[Provided material Boundary: Start]
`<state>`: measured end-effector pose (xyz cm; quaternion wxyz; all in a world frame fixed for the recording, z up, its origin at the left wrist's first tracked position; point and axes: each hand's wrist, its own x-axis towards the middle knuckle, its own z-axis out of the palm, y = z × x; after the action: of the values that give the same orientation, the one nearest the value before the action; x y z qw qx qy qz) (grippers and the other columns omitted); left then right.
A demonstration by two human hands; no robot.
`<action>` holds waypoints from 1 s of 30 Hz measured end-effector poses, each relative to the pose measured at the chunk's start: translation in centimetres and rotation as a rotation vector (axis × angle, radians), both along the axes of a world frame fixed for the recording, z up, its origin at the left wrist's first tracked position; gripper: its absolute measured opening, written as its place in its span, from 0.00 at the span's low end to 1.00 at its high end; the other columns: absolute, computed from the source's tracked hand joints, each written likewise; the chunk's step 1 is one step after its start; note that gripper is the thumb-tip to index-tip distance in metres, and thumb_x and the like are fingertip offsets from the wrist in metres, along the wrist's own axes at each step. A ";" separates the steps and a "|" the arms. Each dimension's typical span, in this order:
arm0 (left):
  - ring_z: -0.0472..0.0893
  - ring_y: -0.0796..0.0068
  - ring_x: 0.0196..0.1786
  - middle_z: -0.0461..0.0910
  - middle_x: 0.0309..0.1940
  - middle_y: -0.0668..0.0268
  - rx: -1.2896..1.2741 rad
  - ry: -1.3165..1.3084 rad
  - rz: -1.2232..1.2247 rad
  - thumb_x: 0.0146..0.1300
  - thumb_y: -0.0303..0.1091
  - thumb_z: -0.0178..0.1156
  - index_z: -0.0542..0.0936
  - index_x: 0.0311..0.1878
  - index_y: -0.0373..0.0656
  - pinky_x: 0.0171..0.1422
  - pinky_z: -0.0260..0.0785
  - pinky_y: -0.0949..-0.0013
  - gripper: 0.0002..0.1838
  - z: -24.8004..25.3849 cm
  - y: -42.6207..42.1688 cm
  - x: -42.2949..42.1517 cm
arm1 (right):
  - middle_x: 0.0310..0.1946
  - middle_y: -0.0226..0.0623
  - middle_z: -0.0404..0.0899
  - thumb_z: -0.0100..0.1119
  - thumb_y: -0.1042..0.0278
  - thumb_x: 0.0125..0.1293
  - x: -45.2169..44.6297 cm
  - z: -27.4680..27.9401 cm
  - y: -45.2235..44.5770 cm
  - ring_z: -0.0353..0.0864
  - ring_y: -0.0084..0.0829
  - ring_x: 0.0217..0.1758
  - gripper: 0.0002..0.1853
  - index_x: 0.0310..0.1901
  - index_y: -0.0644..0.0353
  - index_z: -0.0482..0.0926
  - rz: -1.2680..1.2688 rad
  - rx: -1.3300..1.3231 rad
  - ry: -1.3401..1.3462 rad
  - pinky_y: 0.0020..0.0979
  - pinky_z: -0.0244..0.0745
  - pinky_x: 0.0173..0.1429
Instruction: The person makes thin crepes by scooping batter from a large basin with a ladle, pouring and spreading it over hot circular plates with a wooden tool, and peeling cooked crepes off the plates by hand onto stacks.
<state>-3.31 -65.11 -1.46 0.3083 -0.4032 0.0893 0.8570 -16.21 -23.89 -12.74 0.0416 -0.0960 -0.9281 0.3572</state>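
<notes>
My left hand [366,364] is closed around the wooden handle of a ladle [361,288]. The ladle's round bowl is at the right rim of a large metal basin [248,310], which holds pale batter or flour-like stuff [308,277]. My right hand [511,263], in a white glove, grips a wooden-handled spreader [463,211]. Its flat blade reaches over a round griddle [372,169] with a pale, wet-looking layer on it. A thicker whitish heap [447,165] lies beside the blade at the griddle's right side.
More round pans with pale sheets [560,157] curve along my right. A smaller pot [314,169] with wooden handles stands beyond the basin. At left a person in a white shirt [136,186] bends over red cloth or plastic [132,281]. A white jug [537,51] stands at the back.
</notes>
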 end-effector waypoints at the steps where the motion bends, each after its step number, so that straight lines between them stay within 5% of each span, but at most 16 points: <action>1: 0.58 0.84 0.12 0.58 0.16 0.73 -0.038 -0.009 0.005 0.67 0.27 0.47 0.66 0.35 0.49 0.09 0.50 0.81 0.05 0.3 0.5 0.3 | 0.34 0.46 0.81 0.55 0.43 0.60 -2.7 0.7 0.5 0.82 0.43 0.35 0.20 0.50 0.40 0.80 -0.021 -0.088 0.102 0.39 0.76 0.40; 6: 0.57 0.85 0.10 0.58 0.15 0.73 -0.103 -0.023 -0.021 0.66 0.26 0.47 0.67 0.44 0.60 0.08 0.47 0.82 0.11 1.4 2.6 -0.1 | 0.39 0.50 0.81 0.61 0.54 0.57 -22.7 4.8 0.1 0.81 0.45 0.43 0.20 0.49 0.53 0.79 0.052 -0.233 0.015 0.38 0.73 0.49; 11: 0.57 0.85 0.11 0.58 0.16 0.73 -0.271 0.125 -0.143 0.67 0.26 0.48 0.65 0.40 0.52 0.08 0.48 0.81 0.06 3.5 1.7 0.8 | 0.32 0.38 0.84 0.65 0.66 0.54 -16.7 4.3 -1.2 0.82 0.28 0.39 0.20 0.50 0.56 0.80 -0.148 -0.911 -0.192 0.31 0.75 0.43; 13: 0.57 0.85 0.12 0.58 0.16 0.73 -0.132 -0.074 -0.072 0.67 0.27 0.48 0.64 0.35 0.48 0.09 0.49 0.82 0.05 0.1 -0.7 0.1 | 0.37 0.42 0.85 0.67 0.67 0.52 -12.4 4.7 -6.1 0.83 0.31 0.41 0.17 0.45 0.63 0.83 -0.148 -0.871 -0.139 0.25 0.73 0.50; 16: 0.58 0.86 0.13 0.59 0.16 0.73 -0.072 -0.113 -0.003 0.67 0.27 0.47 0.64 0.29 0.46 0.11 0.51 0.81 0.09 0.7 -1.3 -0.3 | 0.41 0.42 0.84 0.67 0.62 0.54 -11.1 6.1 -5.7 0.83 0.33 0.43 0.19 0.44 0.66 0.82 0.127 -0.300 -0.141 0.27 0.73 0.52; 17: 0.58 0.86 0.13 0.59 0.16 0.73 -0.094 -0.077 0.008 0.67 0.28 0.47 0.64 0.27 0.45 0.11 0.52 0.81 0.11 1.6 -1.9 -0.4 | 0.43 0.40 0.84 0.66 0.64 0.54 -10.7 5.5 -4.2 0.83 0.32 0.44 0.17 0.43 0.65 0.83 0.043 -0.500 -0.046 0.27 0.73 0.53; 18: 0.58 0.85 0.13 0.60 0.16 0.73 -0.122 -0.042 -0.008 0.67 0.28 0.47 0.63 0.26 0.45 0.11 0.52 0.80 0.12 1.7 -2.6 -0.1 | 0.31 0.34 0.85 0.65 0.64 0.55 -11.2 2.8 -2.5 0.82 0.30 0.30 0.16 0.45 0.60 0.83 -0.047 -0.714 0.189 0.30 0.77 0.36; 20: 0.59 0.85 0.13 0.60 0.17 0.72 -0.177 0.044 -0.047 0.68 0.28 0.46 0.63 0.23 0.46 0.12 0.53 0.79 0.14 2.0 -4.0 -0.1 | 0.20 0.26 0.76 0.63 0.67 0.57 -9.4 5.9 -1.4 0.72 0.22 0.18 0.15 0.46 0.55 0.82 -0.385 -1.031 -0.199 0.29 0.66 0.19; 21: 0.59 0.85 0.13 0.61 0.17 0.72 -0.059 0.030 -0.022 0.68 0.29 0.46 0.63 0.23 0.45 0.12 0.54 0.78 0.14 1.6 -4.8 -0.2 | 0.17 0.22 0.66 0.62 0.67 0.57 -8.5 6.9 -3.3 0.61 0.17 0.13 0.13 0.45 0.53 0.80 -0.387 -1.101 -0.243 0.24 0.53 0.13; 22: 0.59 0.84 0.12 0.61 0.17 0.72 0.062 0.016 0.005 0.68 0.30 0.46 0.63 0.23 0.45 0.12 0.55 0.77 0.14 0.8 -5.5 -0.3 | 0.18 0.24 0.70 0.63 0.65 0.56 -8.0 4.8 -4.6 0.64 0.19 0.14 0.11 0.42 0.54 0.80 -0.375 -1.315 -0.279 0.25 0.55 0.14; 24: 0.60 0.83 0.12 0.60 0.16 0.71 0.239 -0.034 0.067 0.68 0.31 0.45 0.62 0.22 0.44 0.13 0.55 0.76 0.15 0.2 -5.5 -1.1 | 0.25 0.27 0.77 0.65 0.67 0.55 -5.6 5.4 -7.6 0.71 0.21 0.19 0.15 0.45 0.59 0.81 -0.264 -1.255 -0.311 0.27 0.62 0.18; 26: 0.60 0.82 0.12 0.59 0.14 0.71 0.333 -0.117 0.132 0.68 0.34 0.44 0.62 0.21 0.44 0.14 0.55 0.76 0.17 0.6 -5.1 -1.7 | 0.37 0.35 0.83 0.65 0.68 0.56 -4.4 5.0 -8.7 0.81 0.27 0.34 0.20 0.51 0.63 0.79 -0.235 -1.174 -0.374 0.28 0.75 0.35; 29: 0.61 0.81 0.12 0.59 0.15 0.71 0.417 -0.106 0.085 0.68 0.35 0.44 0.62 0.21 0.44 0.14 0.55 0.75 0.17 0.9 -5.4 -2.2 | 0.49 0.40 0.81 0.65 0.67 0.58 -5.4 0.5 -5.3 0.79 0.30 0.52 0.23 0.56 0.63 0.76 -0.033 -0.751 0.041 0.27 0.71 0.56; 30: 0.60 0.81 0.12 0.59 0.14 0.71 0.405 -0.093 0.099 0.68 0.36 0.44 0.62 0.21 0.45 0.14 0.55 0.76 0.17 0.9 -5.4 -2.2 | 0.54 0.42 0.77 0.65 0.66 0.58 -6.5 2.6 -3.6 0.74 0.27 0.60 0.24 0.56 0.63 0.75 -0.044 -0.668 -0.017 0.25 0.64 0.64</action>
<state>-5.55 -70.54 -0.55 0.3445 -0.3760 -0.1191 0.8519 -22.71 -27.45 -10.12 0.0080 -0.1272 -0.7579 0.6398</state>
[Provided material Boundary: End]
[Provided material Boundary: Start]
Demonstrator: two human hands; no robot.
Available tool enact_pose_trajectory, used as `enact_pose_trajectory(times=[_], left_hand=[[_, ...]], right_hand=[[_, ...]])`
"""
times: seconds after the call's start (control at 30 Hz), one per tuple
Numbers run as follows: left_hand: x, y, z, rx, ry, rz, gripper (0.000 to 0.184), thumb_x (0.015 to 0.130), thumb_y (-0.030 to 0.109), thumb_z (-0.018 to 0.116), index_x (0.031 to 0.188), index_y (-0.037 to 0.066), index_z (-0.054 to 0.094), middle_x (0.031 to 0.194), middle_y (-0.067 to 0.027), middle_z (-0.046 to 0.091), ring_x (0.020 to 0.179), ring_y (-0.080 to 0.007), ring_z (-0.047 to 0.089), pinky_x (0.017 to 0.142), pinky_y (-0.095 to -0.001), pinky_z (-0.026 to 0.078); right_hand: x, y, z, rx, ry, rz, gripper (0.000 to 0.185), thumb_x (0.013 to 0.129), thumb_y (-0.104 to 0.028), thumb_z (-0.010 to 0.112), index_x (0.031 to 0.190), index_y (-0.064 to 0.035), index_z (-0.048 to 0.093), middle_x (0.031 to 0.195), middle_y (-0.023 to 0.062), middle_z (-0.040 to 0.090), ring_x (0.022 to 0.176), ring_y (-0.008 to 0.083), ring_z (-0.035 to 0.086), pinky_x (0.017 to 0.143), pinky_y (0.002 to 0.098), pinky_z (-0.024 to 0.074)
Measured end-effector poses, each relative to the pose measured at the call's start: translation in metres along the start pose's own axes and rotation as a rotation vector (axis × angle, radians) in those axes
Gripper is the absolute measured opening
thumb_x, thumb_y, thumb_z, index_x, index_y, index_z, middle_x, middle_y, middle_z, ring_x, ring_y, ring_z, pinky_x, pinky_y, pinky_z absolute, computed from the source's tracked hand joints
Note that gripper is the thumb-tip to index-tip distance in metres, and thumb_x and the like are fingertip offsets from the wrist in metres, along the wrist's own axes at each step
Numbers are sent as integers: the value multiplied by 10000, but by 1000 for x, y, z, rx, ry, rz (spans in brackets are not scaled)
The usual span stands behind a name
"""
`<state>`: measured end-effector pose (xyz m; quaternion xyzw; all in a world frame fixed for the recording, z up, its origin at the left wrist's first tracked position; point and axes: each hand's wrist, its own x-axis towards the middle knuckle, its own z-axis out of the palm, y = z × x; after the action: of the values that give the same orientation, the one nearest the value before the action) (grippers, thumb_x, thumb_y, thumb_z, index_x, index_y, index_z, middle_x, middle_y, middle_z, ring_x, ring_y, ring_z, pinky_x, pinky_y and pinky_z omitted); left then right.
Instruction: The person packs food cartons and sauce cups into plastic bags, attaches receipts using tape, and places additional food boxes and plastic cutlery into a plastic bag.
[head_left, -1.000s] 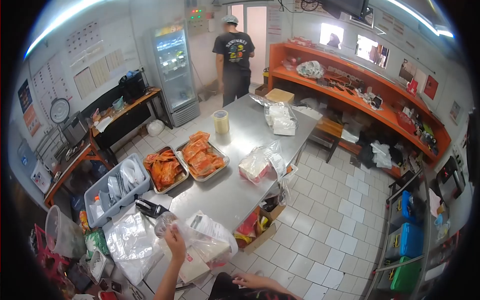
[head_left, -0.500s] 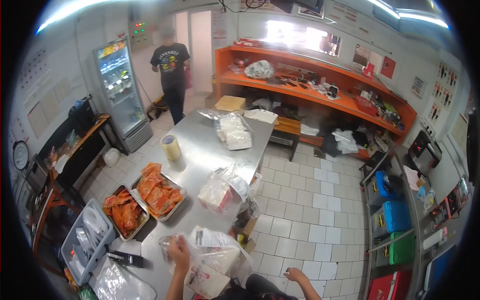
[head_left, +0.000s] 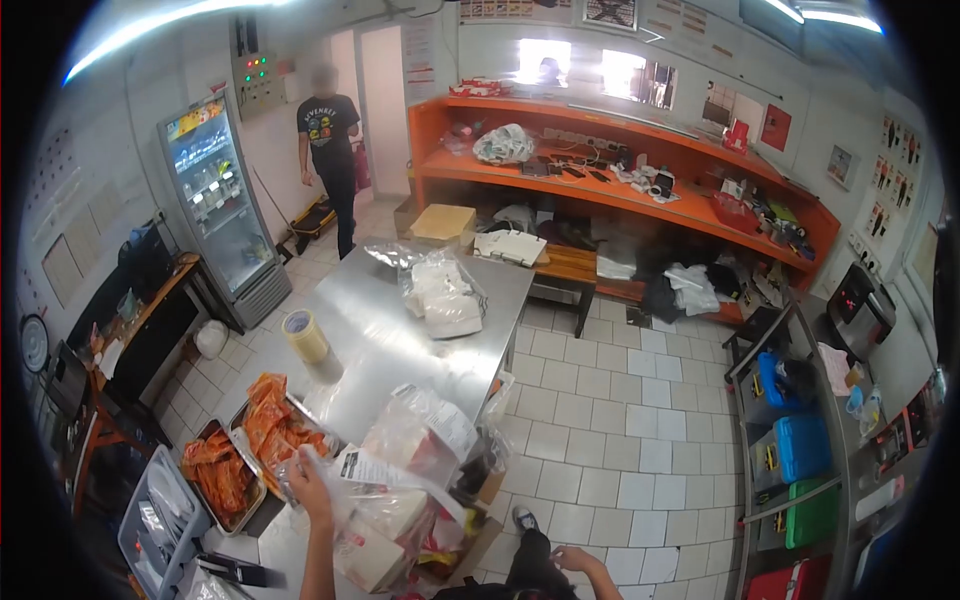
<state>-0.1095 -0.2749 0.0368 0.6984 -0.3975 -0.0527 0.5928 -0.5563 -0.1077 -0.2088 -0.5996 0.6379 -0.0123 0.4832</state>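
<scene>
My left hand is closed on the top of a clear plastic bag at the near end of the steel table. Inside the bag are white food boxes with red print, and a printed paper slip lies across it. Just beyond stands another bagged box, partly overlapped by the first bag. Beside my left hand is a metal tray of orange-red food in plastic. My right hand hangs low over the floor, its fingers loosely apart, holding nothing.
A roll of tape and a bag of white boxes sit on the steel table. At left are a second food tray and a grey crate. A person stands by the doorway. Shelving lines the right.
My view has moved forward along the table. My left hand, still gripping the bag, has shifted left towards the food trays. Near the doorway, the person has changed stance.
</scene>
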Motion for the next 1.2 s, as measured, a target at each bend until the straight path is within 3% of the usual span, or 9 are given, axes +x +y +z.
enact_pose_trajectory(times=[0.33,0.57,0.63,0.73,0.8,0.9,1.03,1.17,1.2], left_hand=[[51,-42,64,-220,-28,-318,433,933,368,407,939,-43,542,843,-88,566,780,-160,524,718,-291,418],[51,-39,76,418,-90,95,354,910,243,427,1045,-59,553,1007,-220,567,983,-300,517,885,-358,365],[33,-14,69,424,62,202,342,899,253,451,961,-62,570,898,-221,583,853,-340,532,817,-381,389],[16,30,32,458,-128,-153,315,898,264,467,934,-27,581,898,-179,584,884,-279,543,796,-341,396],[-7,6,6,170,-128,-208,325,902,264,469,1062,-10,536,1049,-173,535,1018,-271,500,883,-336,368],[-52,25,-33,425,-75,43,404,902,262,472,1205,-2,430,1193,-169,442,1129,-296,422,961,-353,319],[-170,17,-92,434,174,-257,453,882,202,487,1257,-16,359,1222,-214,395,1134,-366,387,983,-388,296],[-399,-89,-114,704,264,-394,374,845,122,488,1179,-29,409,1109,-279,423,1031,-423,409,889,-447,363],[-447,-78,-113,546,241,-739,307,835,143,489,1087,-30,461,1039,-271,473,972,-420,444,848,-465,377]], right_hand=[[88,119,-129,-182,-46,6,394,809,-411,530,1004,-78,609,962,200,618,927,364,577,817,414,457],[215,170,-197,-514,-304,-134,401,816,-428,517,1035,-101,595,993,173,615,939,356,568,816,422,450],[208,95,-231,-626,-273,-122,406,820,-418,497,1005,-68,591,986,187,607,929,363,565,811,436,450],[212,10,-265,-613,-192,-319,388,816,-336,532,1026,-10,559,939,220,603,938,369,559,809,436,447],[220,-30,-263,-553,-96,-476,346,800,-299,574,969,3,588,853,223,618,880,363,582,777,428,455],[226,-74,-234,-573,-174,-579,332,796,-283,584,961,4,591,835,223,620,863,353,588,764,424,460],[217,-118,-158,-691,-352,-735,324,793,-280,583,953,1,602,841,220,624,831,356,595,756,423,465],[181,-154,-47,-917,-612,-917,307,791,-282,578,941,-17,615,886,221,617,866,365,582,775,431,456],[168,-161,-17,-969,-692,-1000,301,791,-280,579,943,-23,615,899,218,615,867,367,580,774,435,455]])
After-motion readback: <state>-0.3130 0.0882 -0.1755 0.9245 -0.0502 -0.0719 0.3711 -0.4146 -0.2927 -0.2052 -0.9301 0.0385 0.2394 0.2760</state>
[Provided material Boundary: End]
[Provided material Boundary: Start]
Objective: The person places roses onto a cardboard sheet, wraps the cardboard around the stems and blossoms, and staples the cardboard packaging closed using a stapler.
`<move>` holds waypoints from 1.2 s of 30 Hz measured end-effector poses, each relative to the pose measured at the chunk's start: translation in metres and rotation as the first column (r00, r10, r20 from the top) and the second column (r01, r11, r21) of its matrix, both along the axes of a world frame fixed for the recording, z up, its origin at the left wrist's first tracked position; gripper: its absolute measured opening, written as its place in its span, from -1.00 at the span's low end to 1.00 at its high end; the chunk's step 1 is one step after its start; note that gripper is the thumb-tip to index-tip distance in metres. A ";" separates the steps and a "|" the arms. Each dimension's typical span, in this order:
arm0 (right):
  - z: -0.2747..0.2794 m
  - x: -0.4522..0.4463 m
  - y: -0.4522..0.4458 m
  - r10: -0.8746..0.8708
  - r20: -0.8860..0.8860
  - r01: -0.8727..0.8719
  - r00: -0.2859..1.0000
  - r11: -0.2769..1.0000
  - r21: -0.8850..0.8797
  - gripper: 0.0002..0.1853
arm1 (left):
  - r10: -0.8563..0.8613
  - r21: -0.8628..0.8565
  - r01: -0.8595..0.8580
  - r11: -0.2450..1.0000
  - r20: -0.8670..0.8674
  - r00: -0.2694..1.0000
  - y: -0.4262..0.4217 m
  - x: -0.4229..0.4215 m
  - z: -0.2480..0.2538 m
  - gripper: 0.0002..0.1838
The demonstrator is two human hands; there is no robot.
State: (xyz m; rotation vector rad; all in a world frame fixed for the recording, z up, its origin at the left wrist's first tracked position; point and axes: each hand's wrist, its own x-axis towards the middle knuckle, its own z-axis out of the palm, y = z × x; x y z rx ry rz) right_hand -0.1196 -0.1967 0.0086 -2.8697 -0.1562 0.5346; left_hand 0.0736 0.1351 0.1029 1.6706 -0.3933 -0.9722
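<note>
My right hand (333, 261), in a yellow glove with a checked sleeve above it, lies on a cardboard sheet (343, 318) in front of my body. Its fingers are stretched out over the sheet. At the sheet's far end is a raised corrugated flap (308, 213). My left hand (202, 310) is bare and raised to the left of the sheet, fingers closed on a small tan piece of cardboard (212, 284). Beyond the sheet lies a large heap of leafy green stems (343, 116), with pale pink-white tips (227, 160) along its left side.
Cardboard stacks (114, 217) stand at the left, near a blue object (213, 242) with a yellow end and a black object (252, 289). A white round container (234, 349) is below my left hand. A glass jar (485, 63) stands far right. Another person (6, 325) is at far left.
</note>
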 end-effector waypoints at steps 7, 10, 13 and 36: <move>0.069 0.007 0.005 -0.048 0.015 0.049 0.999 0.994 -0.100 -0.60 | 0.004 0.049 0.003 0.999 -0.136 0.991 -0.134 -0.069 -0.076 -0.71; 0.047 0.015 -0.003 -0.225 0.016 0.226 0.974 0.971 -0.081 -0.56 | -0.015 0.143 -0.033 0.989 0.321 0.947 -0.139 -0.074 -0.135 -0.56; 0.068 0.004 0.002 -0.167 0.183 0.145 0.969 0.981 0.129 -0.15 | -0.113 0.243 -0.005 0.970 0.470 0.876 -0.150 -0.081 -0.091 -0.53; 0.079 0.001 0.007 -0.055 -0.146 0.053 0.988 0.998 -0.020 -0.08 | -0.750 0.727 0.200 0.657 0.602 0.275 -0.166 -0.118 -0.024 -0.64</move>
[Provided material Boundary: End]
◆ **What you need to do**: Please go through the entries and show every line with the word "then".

◆ **Exercise response**:
`<state>`: measured end-effector pose (xyz cm; quaternion wxyz; all in a world frame fixed for the recording, z up, its origin at the left wrist's first tracked position; point and axes: each hand's wrist, its own x-axis towards the middle knuckle, its own z-axis out of the palm, y = z × x; after the action: of the values that give the same orientation, the one nearest the value before the action; x y z qw qx qy qz) (grippers and the other columns omitted); left then right.
`<state>`: measured end-effector pose (xyz m; quaternion xyzw; all in a world frame fixed for the recording, z up, its origin at the left wrist's first tracked position; point and axes: each hand's wrist, its own x-axis towards the middle knuckle, its own z-axis out of the palm, y = z × x; after the action: of the values that give the same orientation, the one nearest the value before the action) (grippers, thumb_x, thumb_y, thumb_z, index_x, index_y, index_z, middle_x, middle_y, middle_z, ring_x, ring_y, ring_z, pinky_x, pinky_y and pinky_z omitted); left then right.

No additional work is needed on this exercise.